Литмир - Электронная Библиотека
A
A

Как бы там ни было, впереди у меня было достаточно времени. При небольшом усилии час-другой, до того, как Наталья вернется домой, можно приравнять к вечности. Каково это – быть у нее, как у себя дома. Кроме того, я до конца не отдавал себе отчета в своих намерениях. Это тоже придавало будущему неопределенность… Что же, собственно, я собирался делать у нее в комнате?

На меня глядело, в сущности, совсем еще юное, детское лицо. Голубые глаза – словно идеально отполированы. Однажды какая-то благообразная пожилая женщина, проходившая мимо, взглянув мне в глаза, вдруг догнала меня и, словно торопясь сообщить нечто необыкновенно важное, воскликнула: «Молодой человек! Вы прекрасны!» Я растерянно смотрел на нее. «Да, да, особенно глаза! Какая голубизна! Какой прозрачный, родниковый блеск! Вы должны это знать! У вас прекрасные глаза и прекрасный, чистый взгляд! Это свойство молодости. Простите. И дай Бог вам всего самого хорошего!..» Сумасшедшая, наверное.

Я стоял перед зеркалом в полный рост.

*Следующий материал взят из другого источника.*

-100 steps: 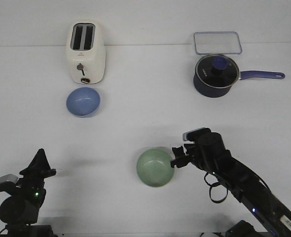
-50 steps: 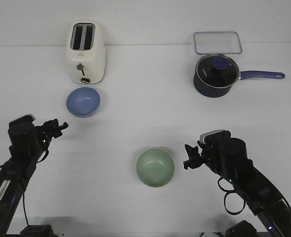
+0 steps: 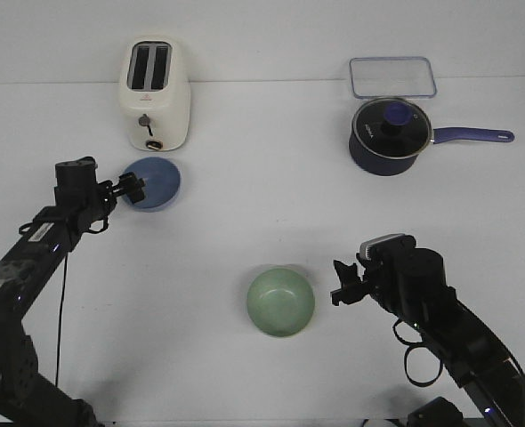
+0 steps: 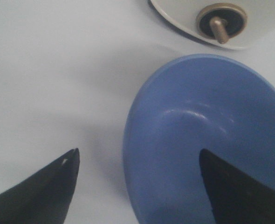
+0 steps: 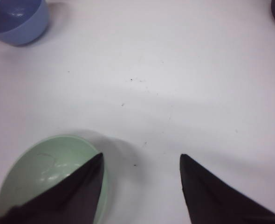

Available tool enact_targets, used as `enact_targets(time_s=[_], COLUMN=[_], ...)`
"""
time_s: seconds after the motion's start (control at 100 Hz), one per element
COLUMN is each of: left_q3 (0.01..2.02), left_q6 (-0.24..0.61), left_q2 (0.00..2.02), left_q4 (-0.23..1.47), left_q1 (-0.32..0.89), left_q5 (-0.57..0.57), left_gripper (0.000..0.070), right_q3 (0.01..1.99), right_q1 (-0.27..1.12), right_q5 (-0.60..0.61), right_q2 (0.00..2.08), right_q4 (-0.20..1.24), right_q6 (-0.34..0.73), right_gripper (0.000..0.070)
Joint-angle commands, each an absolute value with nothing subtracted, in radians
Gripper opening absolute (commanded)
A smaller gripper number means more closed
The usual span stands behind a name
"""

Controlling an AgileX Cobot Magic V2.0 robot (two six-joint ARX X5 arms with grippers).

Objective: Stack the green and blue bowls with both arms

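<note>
The left gripper (image 3: 136,188) is spread wide astride the near rim of the blue bowl (image 3: 153,182), just before the toaster (image 3: 155,95). The rim should be pinched squarely. The right gripper (image 3: 341,283), released, waits beside the green bowl (image 3: 280,302).

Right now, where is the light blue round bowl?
In the front view, the light blue round bowl sits at the table's far left, just in front of the cream toaster, with the left hand open at its rim.
</note>
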State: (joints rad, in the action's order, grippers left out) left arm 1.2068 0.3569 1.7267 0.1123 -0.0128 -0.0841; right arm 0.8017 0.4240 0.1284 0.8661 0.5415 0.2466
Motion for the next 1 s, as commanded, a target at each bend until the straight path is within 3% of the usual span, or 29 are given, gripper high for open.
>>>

Кто, кроме меня самого, мог догадываться, что скрыто во мне. Я бы с радостью стер со своего лица молодость, эти позорные клейма глупой и мучительной юности. Ах, если бы имелось такое особое средство, каким пользуются художники-шарлатаны, чтобы состарить поддельную картину или икону, чтобы придать им благородный вид, с этими щербинками и паутинками, я бы не задумываясь воспользовался. Алкоголь, табак неумеренно, – все то, что называется прожиганием жизни, ускорит появление морщин, блеклость глаз и так далее. Я, конечно, не поддельная икона, вообще не икона. И все-таки слишком молод. Может быть, я омоложенный, но потерявший память доктор Фауст, вечный юноша Дориан Грей?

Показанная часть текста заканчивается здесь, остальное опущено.